Neste sentido, é assumido o propósito de «intensificar o processo de denúncia e esclarecimento junto das populações e associações de utentes», mobilizando-as para a defesa da gestão pública destes serviços essenciais, enquanto instrumentos de promoção da justiça social e componentes fundamentais do regime democrático.

Exercer direitos, alargar a contratação colectiva

A nova Direcção Nacional do STAL assume como uma das prioridades do próximo mandato a luta pelo efectivo exercício dos direitos nos locais de trabalho, designadamente os ligados à actividade sindical, à maternidade/paternidade, ao estatuto de trabalhador estudante e o direito à greve.

Por outro lado, bater-se-á pela reposição dos direitos de aposentação, à progressão e promoção profissionais e pela regulamentação do Suplemento de Insalubridade, Penosidade e Risco para a administração local e regional, cuja aplicação deverá ser reivindicada junto das empresas, associações de bombeiros ou outras.

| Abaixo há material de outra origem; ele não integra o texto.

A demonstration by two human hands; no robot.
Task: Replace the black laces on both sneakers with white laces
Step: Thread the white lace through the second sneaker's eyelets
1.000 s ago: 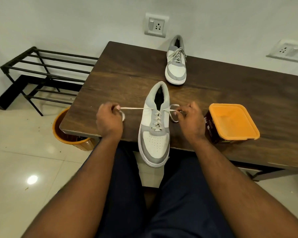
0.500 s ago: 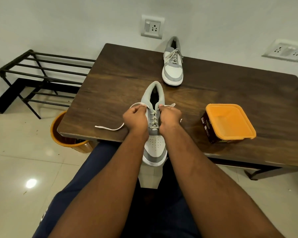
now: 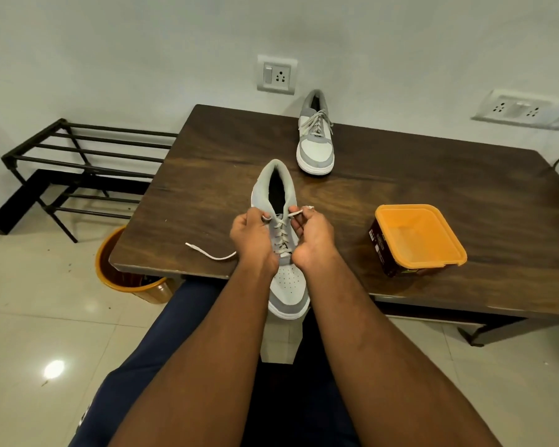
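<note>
A grey and white sneaker [image 3: 286, 282] lies at the table's near edge, toe toward me and hanging over the edge, threaded with a white lace [image 3: 280, 232]. My left hand [image 3: 250, 237] pinches the lace at the top left eyelets. My right hand [image 3: 313, 235] pinches the lace on the right side, a short end sticking out past its fingers. A loose lace end [image 3: 207, 253] trails left on the table. A second grey and white sneaker [image 3: 316, 146] with a pale lace stands at the far edge by the wall.
The dark wooden table [image 3: 433, 175] carries a brown tub with an orange lid [image 3: 417, 237] at the right. An orange bin [image 3: 126, 279] stands on the tiled floor under the left corner. A black metal rack [image 3: 84, 162] stands at the left wall.
One second ago my hands were spread wide, pulling the lace taut to both sides. They have come together over the sneaker's upper eyelets, and the left lace end now lies slack on the table.
</note>
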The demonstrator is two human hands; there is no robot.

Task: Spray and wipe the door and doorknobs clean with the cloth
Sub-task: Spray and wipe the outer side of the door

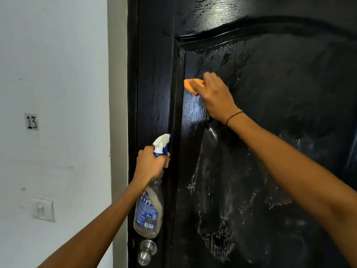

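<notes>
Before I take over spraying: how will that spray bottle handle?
Probably light: the spray bottle looks nearly empty. The clear plastic may flex when squeezed. The left hand grips its narrow neck, likely the securest hold; the door looks wet, so hands may slip.

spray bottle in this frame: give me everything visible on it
The spray bottle is clear plastic with a white trigger head, blue nozzle tip and blue collar. A blue printed label with a barcode wraps its body; little liquid shows inside. It hangs roughly upright in the air beside the black door's left edge, above the silver doorknob. The left hand grips its neck; nothing else touches it.
</notes>
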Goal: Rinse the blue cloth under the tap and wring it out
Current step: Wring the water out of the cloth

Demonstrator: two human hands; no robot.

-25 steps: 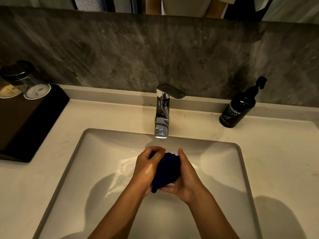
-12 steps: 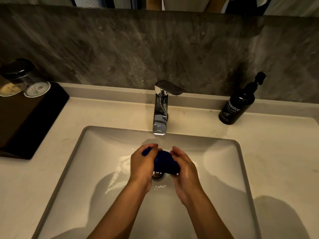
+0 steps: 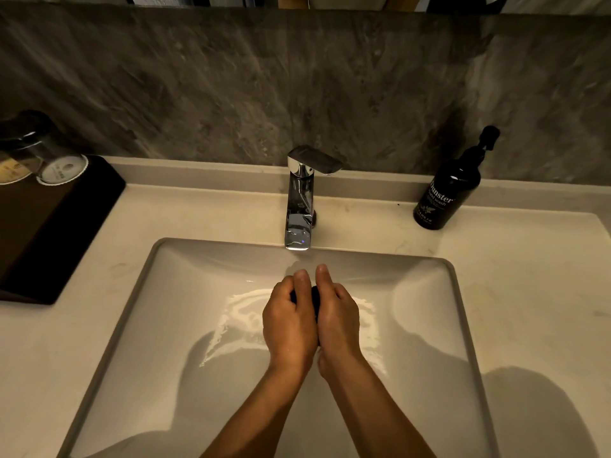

A exigência e negociação de instrumentos de regulamentação colectiva de trabalho para os trabalhadores abrangidos pelo direito privado continuará a merecer especial atenção, mantendo-se como princípio a exigência de direitos nunca inferiores aos já conquistados pelos trabalhadores com vinculo público, nomeadamente ao nível do horário de trabalho de 35 horas semanais, salários, carreiras profissionais e outros.